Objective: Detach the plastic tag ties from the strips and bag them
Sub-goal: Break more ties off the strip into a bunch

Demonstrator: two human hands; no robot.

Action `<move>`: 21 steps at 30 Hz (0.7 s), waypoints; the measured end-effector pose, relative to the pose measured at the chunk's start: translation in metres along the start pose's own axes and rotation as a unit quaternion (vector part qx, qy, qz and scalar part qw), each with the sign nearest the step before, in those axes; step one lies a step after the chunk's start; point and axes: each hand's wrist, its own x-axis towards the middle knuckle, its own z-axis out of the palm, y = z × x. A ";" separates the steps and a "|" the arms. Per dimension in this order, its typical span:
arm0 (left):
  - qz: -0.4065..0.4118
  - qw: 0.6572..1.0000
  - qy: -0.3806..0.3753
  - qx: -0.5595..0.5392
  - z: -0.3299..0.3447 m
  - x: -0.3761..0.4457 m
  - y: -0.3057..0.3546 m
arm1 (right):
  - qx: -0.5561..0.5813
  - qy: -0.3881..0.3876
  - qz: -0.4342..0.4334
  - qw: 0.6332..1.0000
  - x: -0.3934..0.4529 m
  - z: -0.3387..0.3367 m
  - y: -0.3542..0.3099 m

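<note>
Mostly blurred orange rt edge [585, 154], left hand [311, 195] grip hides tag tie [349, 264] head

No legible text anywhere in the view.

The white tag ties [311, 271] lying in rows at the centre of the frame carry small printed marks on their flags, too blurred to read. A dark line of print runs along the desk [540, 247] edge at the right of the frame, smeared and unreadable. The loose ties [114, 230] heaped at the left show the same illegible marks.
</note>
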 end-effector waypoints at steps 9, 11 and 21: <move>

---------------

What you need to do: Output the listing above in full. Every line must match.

Exercise response:
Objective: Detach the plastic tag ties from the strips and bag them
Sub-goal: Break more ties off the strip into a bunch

Demonstrator: two human hands; no robot.

Action `<move>`: 21 steps at 30 Hz (0.7 s), waypoints; the measured end-effector pose, relative to the pose measured at the chunk's start: translation in metres along the start pose's own axes and rotation as a unit quaternion (vector part qx, qy, qz and scalar part qw), each with the sign nearest the step before, in those axes; step one lies a step after the chunk's start; point and axes: each hand's wrist, its own x-axis towards the middle knuckle, its own z-axis out of the palm, y = z × x. A ";" separates the steps and a "|" the arms. Per dimension in this order, its typical span:
arm0 (left):
  - qz: -0.4065..0.4118
  - qw: 0.6572..1.0000
  - qy: -0.3806..0.3753
  - qx: -0.5595..0.5392
  - z: -0.3299..0.3447 m
  - x: -0.3761..0.4457 m
  - y: -0.3057..0.3546 m
arm1 (right):
  - qx: -0.5561..0.5813
  - qy: -0.3881..0.3876
  - qz: -0.4342..0.4334
  - qw: 0.6332..1.0000
  - x: -0.3934..0.4529 m
  - z: -0.3387..0.3367 m
  - y: -0.3542..0.3099 m

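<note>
Mostly blurred orange rt edge [585, 154], left hand [311, 195] grip hides tag tie [349, 264] head

No legible text anywhere in the view.

The white tag ties [311, 271] lying in rows at the centre of the frame carry small printed marks on their flags, too blurred to read. A dark line of print runs along the desk [540, 247] edge at the right of the frame, smeared and unreadable. The loose ties [114, 230] heaped at the left show the same illegible marks.
</note>
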 end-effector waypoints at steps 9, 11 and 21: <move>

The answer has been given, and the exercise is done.